Be it the first or the tenth time that Huston mutters “we must preserve the Union”, it becomes clear that Abraham Lincoln is a film for the Great Depression. Themes of unity, equality, and national identity permeate every scene set in Washington. For Griffith the antidote to the problems plaguing the nation in 1931 can be found in President Lincoln’s unwavering devotion to the Union and the example of his noble bearing. Abraham Lincoln isn’t a film concerned with fidelity to the historic record, it is a film of myths and myth making.

However, it is apparent that Griffith does not seem himself in the character of the heroic president. Griffith is far too complex and self-aware to identify with an idealized figure who is, at least partly, of his own creation. Griffith is better reflected in General Robert E. Lee (Hobart Bosworth). Griffith, a southerner, was raised on the legend of the “Lost Cause” and many of his films reflect that unique and problematic world view. Lee, in the film Abraham Lincoln, is depicted as a figure of contradictions. On the one hand Lee is a vessel of war and Confederate values while on the other hand he is seen, in his one brief scene, as a compassionate man who values even the lives of the enemy. Lee in Abraham Lincoln is a reflection of Griffith’s relationship to the history of the Civil War that so many of his films attempt to deal with.

The curious thing about the relationship between General Lee the character in Abraham Lincoln and Griffith the filmmaker is that Griffith never intervenes. Griffith is content to slip this subtle bit of self-reflection into Abraham Lincoln without any fuss or gesture to apologize or justify himself. Griffith, who has outraged millions with The Birth Of A Nation quietly comes out as a hypocrite in one brief scene in a film about a man who had been much maligned in the earlier film. This vulnerable act of self-reflection may or may not have been a conscious decision for Griffith yet it remains one of the most pivotal moments in Abraham Lincoln.
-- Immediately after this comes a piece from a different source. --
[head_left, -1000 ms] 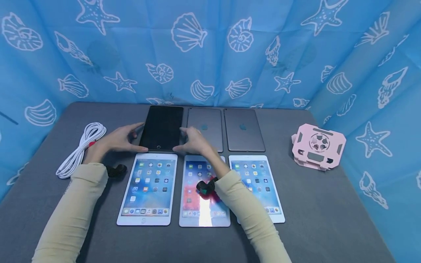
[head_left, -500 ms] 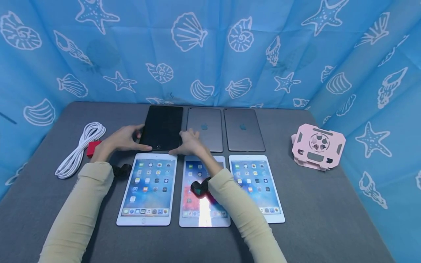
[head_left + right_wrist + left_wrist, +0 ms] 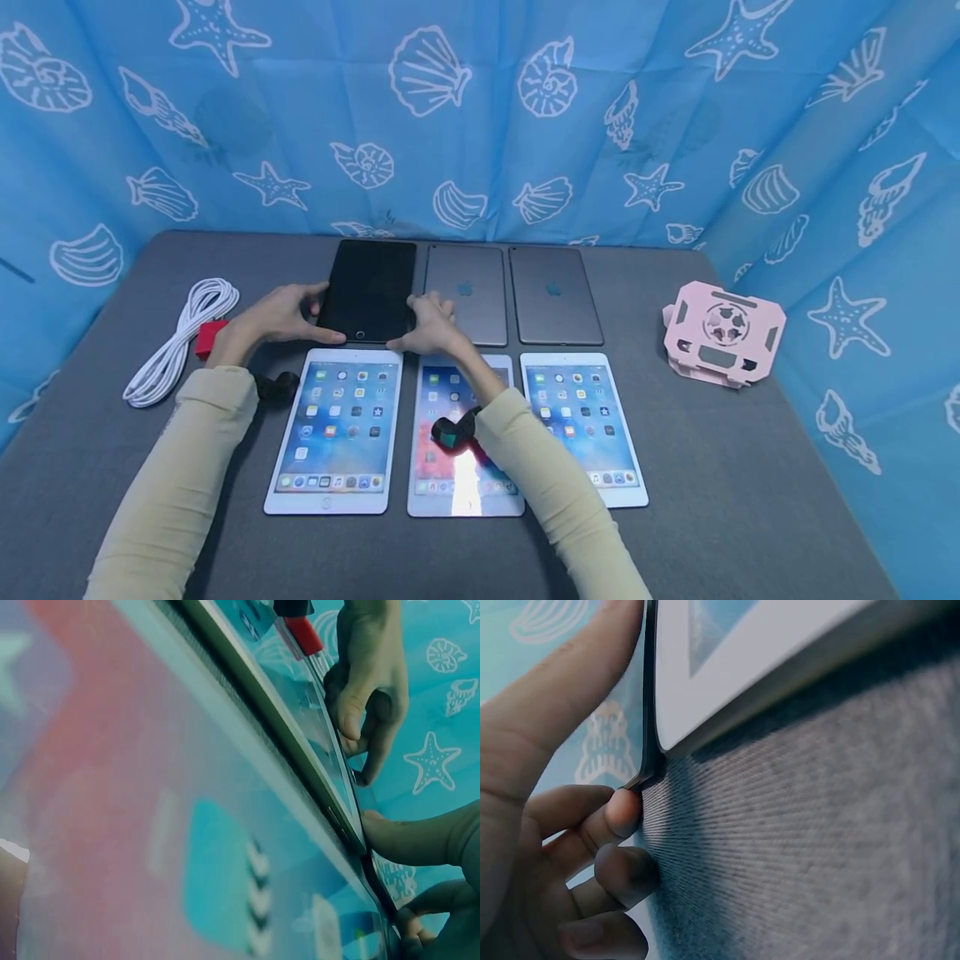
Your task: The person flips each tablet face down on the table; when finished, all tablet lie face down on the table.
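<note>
A black-screened tablet (image 3: 372,287) lies face up at the back left of the table, its home button toward me. My left hand (image 3: 279,317) holds its near left corner, the thumb along the front edge and the fingers at the left side. At the opposite near corner, my right hand (image 3: 432,325) grips with the thumb on the front edge and fingers at the right side. Just in front lies a white tablet (image 3: 330,433) with its home screen lit. In the left wrist view, curled fingers (image 3: 622,814) touch the dark tablet's corner.
Two grey tablets (image 3: 465,292) (image 3: 557,293) lie face down to the right. Nearer are two more lit white tablets (image 3: 438,492) (image 3: 585,417). A coiled white cable (image 3: 180,346) and red block (image 3: 210,337) lie left, a pink stand (image 3: 723,333) right. A blue curtain (image 3: 480,108) hangs behind.
Since a second ago my left hand has shifted right and my right hand slightly left along the dark tablet's edges. The red block shows more. Little differs over the last half second.
</note>
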Demonstrator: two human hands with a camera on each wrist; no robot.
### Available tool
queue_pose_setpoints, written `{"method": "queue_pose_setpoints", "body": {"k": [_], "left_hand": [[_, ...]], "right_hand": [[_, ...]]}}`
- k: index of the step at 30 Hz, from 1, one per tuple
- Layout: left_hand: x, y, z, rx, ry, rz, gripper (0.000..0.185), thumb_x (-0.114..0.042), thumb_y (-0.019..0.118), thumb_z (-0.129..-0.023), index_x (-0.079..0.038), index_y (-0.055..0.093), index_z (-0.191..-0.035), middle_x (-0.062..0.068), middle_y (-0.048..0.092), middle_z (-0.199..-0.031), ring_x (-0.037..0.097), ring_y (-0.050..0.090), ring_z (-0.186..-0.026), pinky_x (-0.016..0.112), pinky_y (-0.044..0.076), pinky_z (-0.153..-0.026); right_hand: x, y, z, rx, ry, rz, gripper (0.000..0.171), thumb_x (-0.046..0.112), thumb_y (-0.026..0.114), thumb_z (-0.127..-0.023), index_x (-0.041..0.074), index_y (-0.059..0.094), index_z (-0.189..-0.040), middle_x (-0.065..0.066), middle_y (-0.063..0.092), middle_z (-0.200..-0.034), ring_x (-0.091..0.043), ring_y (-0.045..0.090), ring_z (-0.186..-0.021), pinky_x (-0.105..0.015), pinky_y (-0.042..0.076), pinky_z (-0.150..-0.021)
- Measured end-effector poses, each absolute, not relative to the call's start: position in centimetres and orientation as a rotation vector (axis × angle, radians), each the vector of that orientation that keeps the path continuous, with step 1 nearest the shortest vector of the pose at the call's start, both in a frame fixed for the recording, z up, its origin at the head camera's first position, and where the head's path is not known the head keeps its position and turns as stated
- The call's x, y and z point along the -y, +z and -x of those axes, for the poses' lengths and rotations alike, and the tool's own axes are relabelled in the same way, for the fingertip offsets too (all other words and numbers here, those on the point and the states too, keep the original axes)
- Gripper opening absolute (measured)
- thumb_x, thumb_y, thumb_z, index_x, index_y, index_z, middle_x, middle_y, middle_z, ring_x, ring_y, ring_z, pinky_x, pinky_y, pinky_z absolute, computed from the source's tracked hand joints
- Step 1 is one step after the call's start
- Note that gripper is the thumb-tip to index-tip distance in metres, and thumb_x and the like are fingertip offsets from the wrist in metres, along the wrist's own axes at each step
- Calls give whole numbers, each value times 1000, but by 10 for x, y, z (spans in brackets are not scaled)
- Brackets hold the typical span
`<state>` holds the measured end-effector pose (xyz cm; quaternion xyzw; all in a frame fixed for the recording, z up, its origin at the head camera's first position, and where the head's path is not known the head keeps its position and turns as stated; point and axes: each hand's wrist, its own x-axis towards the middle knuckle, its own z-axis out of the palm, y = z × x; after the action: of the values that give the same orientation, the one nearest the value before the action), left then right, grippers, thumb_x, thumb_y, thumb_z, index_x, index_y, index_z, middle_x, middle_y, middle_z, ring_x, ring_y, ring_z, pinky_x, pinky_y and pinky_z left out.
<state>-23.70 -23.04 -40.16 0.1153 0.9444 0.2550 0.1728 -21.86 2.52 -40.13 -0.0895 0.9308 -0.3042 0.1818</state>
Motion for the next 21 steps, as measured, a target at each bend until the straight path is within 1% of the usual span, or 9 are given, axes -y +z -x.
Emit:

Curiously, it is in the introduction to The Birth Of A Nation that was filmed on the set of Abraham Lincoln that the scene with General Lee finds its double. In this introduction to a decidedly anti-Lincoln picture, Griffith shows the camera and Walter Huston a medal his grandfather received as a Confederate soldier. Griffith celebrates his personal history with the legacy of the Confederacy with the man he has cast as Lincoln in an introduction to be screened before The Birth Of A Nation. The irony of these contradictions and their personal nature make this vignette the exaggerated echo of the more covert General Lee sequence in Abraham Lincoln.

Given the nature of the scene that has just been described it should come as no surprise that Abraham Lincoln does little more to address the institution of slavery in America than to include two harrowing scenes of violence. Emancipation, which was Lincoln’s greatest contribution to the U.S., is hardly even touched on in Abraham Lincoln. Griffith’s film is problematic to be sure but it isn’t without value to those interested in film history. To watch a film, or even enjoy it, does not necessarily mean that one endorses it.